-------- Exercise materials

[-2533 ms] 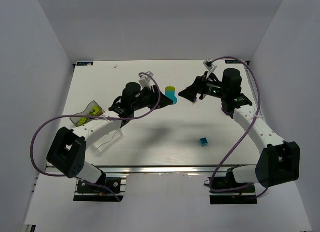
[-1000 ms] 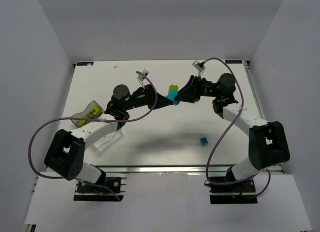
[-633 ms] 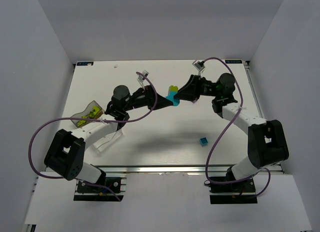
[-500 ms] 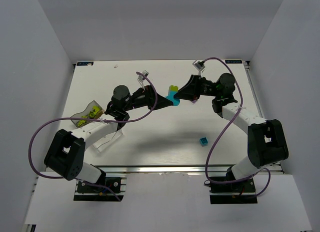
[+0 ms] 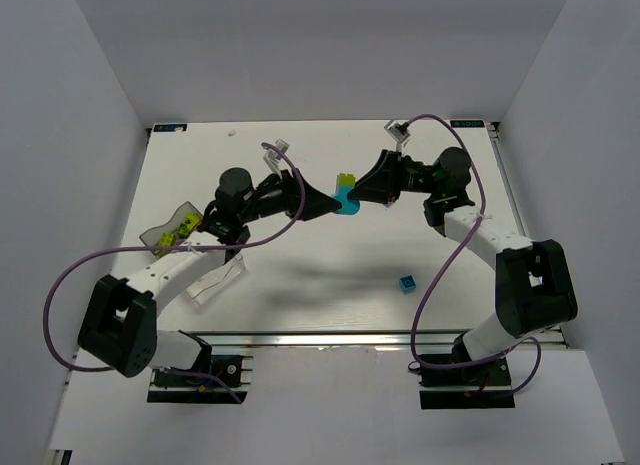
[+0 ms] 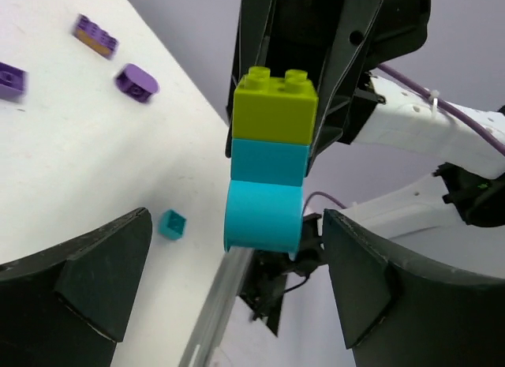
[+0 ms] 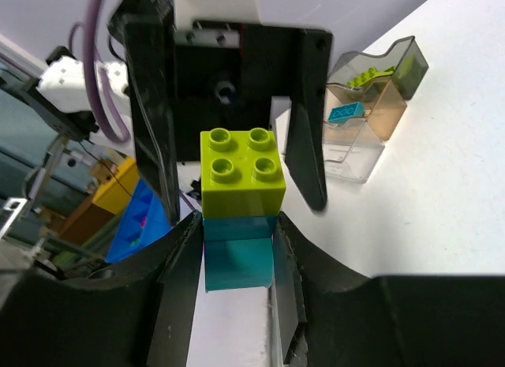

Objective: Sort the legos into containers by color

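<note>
A stack of legos, a lime green brick (image 5: pixel 344 179) on a cyan brick and a rounded cyan piece (image 5: pixel 348 203), hangs above the table's far middle. My right gripper (image 5: pixel 358 193) is shut on the cyan part (image 7: pixel 237 260), with the lime brick (image 7: pixel 241 174) standing out past its pads. My left gripper (image 5: pixel 318 200) faces it from the left, open, its fingers (image 6: pixel 371 280) wide on either side of the rounded piece (image 6: pixel 263 217) and apart from it. The containers lie at the left: a tinted one (image 5: pixel 175 228) with lime bricks and a clear one (image 5: pixel 215 283).
A loose cyan brick (image 5: pixel 407 282) lies on the table near the front right. The left wrist view shows purple bricks (image 6: pixel 136 81) on the white table. The right wrist view shows a cyan brick (image 7: pixel 345 112) inside the clear container.
My left gripper has opened and let go of the stack, drawing back a little to the left. My right gripper has closed on the cyan part and now holds the stack alone.
</note>
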`<state>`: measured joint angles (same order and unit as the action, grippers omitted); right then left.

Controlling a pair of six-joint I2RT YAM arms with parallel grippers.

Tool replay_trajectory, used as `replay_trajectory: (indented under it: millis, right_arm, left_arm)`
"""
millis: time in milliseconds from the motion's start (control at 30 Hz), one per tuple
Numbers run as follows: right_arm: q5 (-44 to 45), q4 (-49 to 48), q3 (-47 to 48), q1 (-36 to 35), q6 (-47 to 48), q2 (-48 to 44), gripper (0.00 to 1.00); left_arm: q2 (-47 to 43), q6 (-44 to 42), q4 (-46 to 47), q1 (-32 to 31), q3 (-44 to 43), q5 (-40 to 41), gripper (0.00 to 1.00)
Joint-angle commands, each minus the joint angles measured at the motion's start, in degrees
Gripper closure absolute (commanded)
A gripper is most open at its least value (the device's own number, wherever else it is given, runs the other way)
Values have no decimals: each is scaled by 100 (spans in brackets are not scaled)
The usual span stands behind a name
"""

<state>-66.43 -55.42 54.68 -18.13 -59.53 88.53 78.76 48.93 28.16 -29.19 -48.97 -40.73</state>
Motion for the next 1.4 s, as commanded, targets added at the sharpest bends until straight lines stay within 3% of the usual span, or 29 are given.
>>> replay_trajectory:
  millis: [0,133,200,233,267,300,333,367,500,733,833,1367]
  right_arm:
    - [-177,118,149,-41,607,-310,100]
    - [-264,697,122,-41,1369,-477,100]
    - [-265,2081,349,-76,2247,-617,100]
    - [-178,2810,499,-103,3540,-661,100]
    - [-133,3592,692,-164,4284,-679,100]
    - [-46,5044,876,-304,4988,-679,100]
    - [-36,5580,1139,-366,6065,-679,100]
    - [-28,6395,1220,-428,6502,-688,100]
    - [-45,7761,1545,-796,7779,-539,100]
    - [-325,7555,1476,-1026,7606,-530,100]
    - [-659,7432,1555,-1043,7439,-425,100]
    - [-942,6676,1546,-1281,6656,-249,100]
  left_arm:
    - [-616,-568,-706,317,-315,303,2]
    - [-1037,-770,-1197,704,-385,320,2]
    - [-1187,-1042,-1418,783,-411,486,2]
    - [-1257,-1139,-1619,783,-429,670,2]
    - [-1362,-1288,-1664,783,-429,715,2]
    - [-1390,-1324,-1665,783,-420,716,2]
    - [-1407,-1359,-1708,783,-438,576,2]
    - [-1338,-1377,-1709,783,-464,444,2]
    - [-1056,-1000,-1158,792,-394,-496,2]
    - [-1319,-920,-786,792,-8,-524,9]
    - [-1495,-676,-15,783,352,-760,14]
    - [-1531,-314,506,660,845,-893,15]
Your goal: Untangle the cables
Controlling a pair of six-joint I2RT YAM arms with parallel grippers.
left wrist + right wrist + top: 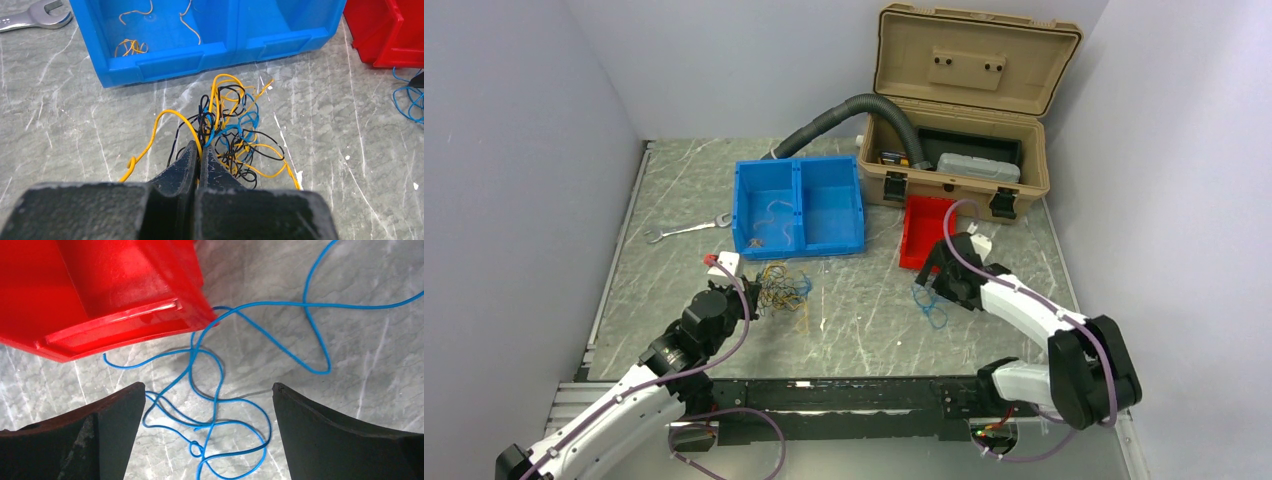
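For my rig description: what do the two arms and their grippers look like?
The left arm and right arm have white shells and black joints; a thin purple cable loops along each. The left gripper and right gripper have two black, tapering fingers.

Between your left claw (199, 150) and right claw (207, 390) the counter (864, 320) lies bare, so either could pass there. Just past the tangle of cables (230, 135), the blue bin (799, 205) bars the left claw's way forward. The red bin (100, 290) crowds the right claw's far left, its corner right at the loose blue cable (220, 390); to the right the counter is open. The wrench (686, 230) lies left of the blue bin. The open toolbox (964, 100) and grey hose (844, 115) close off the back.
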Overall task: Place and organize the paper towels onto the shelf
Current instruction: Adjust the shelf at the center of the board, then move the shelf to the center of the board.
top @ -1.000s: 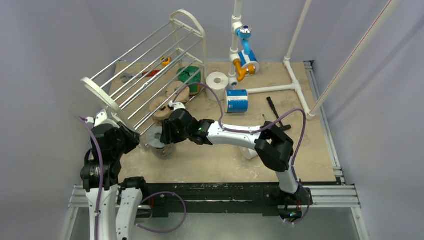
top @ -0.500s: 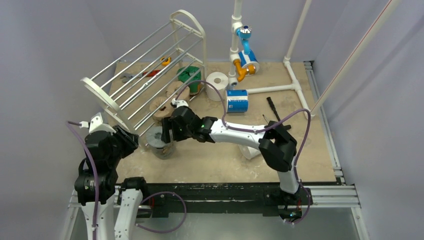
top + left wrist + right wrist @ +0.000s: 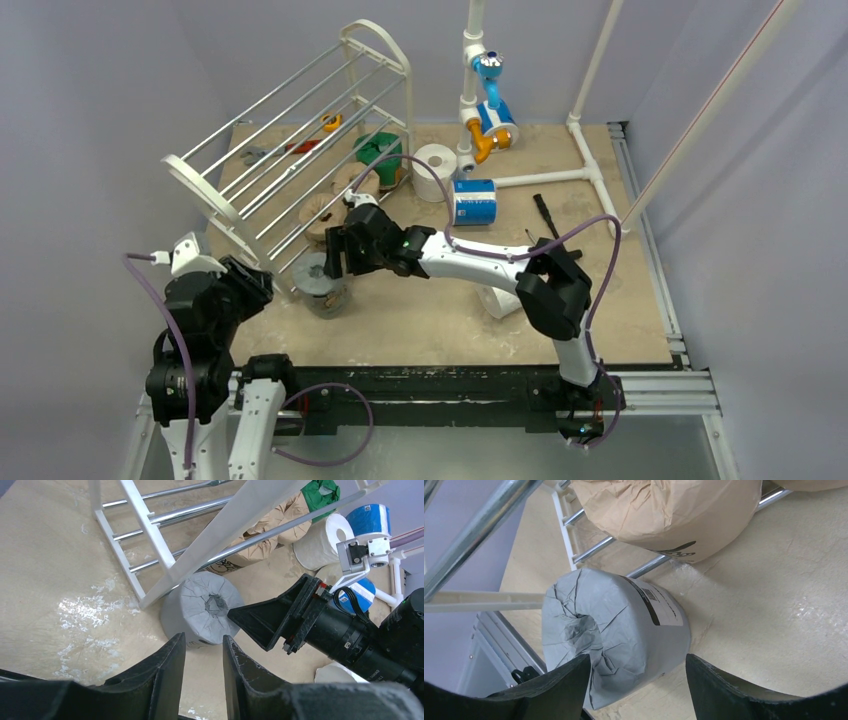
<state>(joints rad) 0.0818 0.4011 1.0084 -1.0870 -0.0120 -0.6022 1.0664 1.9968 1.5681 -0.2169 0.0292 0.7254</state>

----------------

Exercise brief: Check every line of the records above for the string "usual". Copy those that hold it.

Expected answer:
The usual span stands behind a name
Motion for the next 1.4 s, as commanded, targets added at the sharpest bends until straight lines stay within 3% of the usual span, or 29 are given.

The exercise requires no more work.